You are right now experiencing a disgust reaction.

And your reaction is not directly caused by the imaginary saliva. You still have saliva in your mouth, and you swallow it all day long without a second thought. And if you spit in the cup and give it to a six-month old infant, she will chug it right down (She will also play in her own feces and try to gnaw on the sole of your running shoe.)


What converts the saliva in your mouth into something different after it is in the cup is a boundary. Once that substance crosses from the inside of the body's boundary to the outside, it becomes unclean.

So what does all this tell us, apart from the fact that saliva is not in itself the provoking agent for the disgust response? It tells us that we learn disgust. Darwin's conversation partner found the cold meat nasty; and Darwin found the brown-man 'cooties' problematic. In other words, disgust is learned. Culturally.

If you ever want to have an interesting cross-cultural experience, head down to the Peruvian countryside, and ask some of the campesinos if you might share a bit of masato. It's homemade alcohol, and being hospitable folks, if it is harvest time when they have enough of it ready, they will likely offer you some. It is made with yucca. But the fermentation process begins with the village women all hanging out together around a big vat, where they chew the yucca until it's good and mushy, then spit it into the vat. The saliva interacts with the starch and converts it into sugars, which then ferment and do that fermentation thing that makes booze.

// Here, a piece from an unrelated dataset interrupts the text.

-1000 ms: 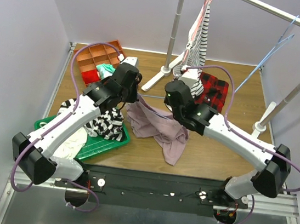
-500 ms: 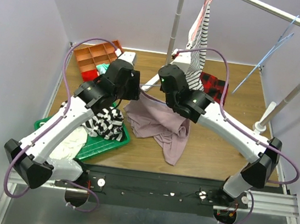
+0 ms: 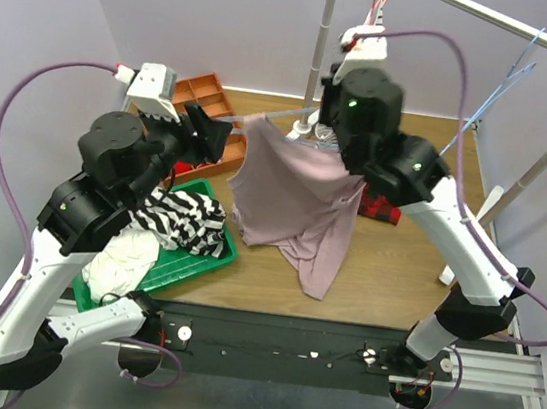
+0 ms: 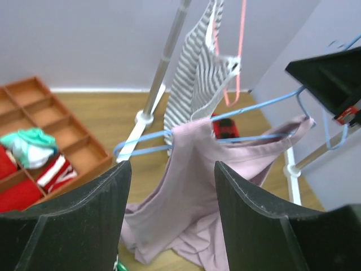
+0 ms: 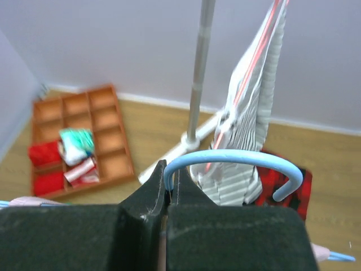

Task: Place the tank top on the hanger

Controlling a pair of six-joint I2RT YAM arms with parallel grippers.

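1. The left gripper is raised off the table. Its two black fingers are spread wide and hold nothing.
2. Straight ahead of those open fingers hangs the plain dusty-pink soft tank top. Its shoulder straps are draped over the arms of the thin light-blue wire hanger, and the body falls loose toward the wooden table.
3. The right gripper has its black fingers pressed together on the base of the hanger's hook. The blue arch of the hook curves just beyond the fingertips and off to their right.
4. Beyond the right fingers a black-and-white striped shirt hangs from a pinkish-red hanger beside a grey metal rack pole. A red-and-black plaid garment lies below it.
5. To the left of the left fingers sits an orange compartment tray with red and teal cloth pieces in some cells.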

You won't find masato on the shelves of your local ABC store. We norteƱos are kind of funny about spit. . . unless we are being sexual with someone, whereupon we gladly engage in some nice, sloppy tongue-joisting - ever more urgently, in fact, as we build up toward la petite mort.

And what does this tell us? That boundaries alone are not determinative. On the one hand, you don't want that other's saliva - ever after a protracted period of transformation via fermentation - in your mouth, but on the other hand, when you feel that erotic attraction, you find yourself urgently trying to efface the boundary altogether.

In his book Unclean, Richard Beck - a Christian psychologist whose book introduced me to disgust psychology and who I quoted in my own book on 'boundaries,' Borderline - calls disgust a 'boundary psychology.' His own work incorporates the late Mary Douglas's canonical anthropological treatise, Purity and Danger, which explores how concepts of purity and pollution serve to define the boundaries of communities as well as consolidate and police cultural identities. It is no surprise that Beck integrates these boundary studies, as well as disgust psychology, into his work as a Christian, because the most provocative actions of Jesus of Nazareth, which would eventually lead to his execution, were blatant and serial violations of purity codes.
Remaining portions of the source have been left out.